> **Task description**
Up to and including the line with "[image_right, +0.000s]", output the records exactly as they appear.

> **Records to use**
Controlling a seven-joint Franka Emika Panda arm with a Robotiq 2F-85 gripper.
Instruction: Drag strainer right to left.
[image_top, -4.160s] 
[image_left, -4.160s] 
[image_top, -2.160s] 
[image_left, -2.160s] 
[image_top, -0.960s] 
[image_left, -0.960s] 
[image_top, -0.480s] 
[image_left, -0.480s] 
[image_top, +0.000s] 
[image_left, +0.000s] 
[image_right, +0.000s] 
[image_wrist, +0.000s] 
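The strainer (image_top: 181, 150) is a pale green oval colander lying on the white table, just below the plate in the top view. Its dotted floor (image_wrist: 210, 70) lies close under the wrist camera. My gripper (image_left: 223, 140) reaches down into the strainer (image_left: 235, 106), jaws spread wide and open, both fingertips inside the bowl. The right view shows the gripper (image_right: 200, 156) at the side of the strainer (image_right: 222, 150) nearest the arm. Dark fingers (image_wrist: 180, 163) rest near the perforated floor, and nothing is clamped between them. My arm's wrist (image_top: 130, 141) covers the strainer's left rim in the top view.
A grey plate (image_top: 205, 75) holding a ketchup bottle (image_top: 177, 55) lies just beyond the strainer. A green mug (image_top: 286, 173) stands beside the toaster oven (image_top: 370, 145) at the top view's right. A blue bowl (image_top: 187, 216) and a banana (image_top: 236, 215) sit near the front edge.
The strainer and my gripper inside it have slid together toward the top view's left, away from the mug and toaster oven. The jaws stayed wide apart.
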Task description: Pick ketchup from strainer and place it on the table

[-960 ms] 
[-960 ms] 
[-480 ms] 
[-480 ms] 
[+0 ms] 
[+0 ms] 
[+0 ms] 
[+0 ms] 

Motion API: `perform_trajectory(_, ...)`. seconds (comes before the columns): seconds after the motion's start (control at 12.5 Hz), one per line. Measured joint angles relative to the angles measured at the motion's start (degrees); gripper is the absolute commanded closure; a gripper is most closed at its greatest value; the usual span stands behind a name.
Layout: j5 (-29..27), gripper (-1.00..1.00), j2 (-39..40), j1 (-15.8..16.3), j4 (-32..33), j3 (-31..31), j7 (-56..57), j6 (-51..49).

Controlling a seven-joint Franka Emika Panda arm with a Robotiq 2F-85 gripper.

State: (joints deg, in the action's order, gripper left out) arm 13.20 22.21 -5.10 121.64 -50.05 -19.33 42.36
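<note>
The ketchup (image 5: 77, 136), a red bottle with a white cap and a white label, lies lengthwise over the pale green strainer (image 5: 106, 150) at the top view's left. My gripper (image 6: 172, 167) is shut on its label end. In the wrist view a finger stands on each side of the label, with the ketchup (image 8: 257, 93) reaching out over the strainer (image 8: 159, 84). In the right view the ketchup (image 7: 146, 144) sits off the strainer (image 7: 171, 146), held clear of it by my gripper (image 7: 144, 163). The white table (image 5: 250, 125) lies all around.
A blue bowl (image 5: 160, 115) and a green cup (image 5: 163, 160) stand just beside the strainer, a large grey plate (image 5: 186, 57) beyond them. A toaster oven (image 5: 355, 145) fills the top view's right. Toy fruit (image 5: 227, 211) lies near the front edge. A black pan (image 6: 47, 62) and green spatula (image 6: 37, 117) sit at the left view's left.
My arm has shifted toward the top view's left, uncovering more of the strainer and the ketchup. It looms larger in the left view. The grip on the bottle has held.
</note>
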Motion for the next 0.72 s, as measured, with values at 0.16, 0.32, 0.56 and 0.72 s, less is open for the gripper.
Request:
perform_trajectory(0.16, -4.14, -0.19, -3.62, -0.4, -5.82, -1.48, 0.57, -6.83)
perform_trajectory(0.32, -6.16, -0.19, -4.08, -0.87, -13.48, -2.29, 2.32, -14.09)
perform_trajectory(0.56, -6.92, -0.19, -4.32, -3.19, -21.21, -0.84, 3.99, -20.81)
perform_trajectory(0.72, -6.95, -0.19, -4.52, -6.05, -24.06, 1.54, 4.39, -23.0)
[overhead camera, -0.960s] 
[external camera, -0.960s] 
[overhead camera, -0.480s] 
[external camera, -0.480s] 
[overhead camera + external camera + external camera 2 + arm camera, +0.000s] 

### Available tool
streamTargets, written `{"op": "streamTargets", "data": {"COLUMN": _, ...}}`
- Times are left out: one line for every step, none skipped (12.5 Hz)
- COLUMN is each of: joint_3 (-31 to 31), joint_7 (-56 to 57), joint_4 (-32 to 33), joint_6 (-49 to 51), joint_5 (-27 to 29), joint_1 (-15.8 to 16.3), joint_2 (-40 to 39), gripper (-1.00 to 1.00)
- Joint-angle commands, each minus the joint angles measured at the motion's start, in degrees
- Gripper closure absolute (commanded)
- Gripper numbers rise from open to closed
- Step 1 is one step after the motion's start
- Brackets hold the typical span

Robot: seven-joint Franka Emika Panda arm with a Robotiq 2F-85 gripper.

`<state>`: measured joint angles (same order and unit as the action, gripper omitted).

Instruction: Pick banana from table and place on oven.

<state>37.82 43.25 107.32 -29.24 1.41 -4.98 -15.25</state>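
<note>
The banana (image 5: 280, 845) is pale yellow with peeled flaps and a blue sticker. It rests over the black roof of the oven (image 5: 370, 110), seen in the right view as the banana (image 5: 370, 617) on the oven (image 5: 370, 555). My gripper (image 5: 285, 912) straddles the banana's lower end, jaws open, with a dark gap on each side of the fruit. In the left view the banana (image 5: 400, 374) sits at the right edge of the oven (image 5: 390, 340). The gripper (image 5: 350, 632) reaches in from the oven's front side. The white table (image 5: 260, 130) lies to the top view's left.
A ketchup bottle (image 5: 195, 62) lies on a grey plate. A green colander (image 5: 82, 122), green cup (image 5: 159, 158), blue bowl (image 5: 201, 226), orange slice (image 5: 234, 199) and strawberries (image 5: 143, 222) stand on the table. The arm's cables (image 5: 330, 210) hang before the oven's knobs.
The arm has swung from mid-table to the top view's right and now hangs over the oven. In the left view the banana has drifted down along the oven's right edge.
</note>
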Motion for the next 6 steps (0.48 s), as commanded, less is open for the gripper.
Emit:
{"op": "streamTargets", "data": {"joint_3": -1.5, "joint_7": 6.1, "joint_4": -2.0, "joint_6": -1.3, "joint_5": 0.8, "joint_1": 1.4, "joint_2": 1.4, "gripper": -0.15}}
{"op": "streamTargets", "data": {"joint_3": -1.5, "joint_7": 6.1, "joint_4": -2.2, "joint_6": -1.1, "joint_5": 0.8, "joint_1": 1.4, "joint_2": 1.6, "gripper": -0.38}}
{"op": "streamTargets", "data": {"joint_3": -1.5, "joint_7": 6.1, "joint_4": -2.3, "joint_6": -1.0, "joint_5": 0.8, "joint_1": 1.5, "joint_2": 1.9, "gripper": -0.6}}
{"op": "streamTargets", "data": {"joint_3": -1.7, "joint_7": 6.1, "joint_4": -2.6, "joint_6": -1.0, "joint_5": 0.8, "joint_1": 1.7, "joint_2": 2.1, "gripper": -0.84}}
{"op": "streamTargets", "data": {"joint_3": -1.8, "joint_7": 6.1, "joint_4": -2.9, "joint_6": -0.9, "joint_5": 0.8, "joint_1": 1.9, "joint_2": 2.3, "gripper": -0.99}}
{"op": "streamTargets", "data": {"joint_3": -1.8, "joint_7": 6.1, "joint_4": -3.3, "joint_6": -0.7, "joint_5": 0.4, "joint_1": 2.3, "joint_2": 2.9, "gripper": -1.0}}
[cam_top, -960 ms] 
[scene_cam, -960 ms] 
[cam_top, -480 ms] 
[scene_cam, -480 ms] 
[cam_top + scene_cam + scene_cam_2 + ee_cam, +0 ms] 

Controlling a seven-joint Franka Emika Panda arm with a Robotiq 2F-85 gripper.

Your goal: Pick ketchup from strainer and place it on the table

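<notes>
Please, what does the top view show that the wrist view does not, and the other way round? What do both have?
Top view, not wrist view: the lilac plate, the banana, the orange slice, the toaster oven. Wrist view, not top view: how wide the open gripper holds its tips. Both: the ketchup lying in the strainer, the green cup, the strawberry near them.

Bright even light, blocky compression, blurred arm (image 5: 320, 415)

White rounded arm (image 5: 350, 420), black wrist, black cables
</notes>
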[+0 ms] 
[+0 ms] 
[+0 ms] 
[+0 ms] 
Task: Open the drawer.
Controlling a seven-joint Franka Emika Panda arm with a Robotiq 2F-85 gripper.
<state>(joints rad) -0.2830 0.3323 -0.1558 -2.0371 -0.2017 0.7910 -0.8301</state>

> **Written response**
Controlling a seven-joint Franka Emika Panda arm with a Robotiq 2F-85 gripper.
Instruction: Drag strainer right to left.
[image_top, -4.160s] 
[image_left, -4.160s] 
[image_top, -2.160s] 
[image_left, -2.160s] 
[image_top, -0.960s] 
[image_left, -0.960s] 
[image_top, -0.480s] 
[image_left, -0.480s] 
[image_top, +0.000s] 
[image_left, +0.000s] 
[image_right, +0.000s] 

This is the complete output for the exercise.